■ Task directions:
Copy all lines containing the string "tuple" from the records below.

■ The data:
────────

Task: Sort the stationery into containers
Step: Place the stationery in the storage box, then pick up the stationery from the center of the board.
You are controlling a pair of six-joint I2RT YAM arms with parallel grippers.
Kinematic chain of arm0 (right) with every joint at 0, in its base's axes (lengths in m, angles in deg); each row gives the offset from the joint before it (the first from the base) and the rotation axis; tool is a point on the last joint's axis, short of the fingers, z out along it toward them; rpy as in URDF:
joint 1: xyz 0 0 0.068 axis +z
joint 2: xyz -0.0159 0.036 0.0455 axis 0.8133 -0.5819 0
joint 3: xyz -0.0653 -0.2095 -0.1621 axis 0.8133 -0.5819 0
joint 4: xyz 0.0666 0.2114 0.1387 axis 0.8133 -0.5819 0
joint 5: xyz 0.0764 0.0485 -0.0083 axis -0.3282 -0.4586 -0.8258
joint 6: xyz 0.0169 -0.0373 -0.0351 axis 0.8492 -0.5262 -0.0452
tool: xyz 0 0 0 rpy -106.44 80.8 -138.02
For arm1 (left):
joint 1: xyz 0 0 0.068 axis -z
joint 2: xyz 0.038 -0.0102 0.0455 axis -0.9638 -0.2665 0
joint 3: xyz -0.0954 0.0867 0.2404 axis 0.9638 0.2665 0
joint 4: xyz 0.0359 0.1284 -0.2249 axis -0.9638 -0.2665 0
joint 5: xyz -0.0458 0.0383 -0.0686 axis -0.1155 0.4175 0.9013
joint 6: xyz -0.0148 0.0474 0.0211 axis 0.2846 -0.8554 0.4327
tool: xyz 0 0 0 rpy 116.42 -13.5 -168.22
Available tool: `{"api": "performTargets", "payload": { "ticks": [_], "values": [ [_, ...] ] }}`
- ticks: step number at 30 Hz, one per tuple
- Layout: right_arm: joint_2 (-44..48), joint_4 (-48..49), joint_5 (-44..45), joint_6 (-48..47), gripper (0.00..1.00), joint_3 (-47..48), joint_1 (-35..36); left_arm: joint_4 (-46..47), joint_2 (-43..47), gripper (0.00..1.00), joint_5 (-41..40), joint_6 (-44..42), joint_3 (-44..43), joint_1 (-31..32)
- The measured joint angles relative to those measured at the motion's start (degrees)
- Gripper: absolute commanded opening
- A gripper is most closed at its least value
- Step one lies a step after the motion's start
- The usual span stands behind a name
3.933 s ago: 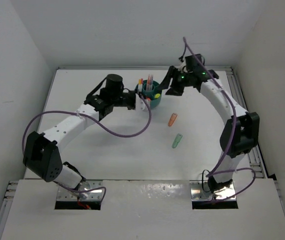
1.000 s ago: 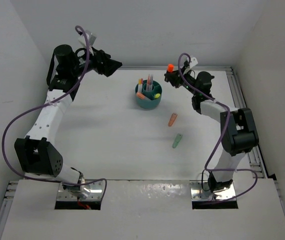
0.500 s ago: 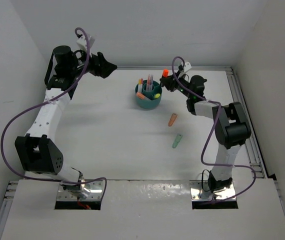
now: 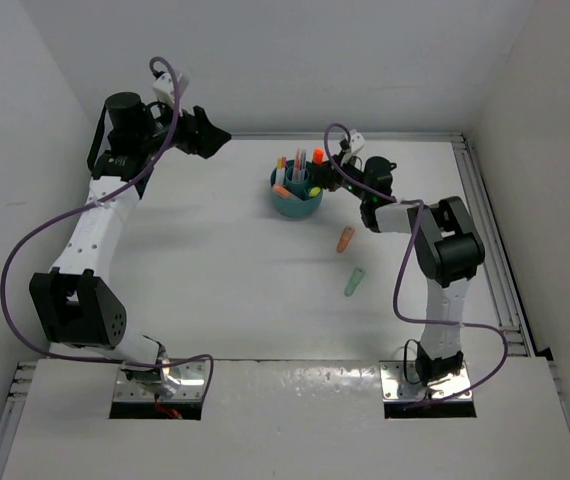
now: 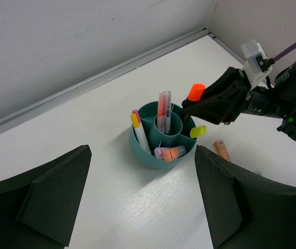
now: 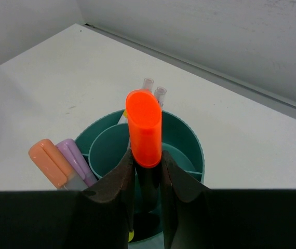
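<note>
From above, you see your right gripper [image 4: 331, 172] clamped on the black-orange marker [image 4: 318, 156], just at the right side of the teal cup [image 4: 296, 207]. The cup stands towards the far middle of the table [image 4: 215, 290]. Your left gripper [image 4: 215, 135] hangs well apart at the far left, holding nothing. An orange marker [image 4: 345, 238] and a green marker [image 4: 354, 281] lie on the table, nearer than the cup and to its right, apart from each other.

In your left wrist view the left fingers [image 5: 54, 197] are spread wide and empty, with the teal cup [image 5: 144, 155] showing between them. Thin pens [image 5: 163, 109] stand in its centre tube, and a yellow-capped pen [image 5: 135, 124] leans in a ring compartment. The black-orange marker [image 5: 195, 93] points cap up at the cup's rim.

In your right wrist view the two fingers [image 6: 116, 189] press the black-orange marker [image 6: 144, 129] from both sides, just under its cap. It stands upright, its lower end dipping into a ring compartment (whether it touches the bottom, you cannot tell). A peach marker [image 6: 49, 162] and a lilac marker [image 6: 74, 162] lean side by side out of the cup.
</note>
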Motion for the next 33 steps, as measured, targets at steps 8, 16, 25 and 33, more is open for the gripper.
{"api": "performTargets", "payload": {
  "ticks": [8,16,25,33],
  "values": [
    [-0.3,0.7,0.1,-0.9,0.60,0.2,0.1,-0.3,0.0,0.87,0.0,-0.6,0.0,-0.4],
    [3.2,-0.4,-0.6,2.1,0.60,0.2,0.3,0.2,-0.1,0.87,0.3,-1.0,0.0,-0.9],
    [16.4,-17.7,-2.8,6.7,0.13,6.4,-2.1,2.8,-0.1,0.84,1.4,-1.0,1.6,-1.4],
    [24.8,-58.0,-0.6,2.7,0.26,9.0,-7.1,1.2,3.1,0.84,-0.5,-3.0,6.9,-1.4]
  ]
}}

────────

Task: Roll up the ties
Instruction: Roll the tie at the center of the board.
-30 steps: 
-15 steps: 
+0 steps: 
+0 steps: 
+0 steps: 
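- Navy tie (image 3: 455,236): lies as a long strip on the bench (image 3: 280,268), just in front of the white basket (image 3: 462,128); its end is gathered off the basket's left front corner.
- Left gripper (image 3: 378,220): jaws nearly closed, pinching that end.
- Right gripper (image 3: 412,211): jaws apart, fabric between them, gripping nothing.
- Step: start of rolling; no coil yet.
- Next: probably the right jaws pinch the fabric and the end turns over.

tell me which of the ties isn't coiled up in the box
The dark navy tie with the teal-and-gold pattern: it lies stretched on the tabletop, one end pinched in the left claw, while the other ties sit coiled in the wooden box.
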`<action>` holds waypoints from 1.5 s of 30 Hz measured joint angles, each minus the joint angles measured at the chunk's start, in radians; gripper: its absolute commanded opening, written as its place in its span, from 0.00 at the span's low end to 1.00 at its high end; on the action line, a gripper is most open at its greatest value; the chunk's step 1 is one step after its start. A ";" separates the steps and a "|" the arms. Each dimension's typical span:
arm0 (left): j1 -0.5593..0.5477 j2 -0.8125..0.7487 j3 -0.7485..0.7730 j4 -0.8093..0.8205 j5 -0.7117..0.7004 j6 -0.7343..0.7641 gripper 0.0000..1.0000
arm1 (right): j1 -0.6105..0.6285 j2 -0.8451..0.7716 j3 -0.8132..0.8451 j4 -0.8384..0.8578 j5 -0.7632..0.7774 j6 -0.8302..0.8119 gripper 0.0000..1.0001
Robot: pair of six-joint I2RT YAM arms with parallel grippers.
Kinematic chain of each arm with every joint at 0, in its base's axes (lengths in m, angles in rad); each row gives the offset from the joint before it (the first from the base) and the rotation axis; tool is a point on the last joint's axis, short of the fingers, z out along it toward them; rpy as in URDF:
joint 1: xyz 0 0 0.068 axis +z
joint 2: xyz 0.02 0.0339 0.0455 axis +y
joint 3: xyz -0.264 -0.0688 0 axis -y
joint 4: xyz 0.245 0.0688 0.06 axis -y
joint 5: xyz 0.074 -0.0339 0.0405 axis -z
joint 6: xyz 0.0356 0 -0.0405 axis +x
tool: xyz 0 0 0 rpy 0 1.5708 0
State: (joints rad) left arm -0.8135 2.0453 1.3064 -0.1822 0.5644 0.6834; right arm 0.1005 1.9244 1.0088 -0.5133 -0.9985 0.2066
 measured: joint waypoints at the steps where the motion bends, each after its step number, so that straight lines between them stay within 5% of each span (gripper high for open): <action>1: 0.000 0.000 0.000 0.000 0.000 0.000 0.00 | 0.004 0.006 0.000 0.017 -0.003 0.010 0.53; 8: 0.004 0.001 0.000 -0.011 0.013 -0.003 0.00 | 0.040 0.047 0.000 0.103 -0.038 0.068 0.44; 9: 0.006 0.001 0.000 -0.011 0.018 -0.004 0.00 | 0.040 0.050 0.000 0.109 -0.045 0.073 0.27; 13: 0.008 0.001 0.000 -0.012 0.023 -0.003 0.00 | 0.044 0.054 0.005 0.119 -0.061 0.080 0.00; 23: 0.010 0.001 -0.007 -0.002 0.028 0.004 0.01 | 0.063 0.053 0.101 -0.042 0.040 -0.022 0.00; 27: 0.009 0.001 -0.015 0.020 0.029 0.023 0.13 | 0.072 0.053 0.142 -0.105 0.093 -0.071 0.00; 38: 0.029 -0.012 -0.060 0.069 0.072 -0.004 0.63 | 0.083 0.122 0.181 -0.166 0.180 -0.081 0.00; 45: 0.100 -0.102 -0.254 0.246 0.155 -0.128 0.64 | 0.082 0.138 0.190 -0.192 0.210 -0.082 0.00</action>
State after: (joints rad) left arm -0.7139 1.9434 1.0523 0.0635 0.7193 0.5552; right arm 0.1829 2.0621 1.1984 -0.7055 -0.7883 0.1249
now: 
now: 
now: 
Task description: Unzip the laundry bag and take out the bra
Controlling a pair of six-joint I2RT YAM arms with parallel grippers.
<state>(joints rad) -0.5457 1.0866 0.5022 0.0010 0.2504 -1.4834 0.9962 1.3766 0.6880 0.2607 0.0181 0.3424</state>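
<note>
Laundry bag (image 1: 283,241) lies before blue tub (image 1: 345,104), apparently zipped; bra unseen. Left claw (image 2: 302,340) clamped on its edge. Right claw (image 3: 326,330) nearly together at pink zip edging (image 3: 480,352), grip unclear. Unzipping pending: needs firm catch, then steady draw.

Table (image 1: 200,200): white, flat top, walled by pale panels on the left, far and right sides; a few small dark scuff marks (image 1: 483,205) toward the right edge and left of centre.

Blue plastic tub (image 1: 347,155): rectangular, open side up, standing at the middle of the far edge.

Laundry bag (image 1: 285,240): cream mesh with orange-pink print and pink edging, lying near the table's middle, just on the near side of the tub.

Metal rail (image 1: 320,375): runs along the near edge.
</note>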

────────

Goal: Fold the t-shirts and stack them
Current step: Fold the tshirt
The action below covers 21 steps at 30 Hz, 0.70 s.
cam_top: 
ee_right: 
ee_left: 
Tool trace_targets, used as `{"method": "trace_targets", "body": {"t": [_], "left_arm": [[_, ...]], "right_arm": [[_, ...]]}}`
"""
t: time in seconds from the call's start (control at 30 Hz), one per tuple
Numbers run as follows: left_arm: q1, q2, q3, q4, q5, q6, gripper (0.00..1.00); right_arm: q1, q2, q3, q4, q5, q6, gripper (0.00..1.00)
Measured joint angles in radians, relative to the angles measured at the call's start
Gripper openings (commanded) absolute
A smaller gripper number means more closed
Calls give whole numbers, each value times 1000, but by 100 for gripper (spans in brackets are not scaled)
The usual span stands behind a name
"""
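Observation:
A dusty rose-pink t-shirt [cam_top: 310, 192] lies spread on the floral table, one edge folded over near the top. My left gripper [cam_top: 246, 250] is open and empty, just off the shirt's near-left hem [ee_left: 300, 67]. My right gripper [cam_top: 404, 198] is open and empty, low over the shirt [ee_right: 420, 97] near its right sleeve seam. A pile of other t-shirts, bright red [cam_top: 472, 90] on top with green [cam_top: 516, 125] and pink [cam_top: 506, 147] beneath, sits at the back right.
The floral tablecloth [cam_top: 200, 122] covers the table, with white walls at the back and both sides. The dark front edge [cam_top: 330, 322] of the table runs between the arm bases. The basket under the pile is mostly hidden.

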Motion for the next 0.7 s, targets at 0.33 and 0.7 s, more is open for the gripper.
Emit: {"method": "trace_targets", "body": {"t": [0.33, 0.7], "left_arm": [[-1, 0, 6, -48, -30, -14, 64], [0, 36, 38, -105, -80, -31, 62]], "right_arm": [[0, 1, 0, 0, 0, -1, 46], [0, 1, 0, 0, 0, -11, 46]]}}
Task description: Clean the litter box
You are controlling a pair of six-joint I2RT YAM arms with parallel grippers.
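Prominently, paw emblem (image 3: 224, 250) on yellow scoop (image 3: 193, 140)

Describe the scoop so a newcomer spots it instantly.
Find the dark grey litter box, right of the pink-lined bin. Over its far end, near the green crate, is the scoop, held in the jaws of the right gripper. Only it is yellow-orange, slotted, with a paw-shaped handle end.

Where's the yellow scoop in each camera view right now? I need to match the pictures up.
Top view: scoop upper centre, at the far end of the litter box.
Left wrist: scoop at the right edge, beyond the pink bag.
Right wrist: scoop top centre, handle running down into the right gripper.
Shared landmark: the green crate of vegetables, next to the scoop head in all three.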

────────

■ Task answer:
- ticks: step number at 30 Hz, one per tuple
t: time in seconds from the call's start (control at 30 Hz), one per tuple

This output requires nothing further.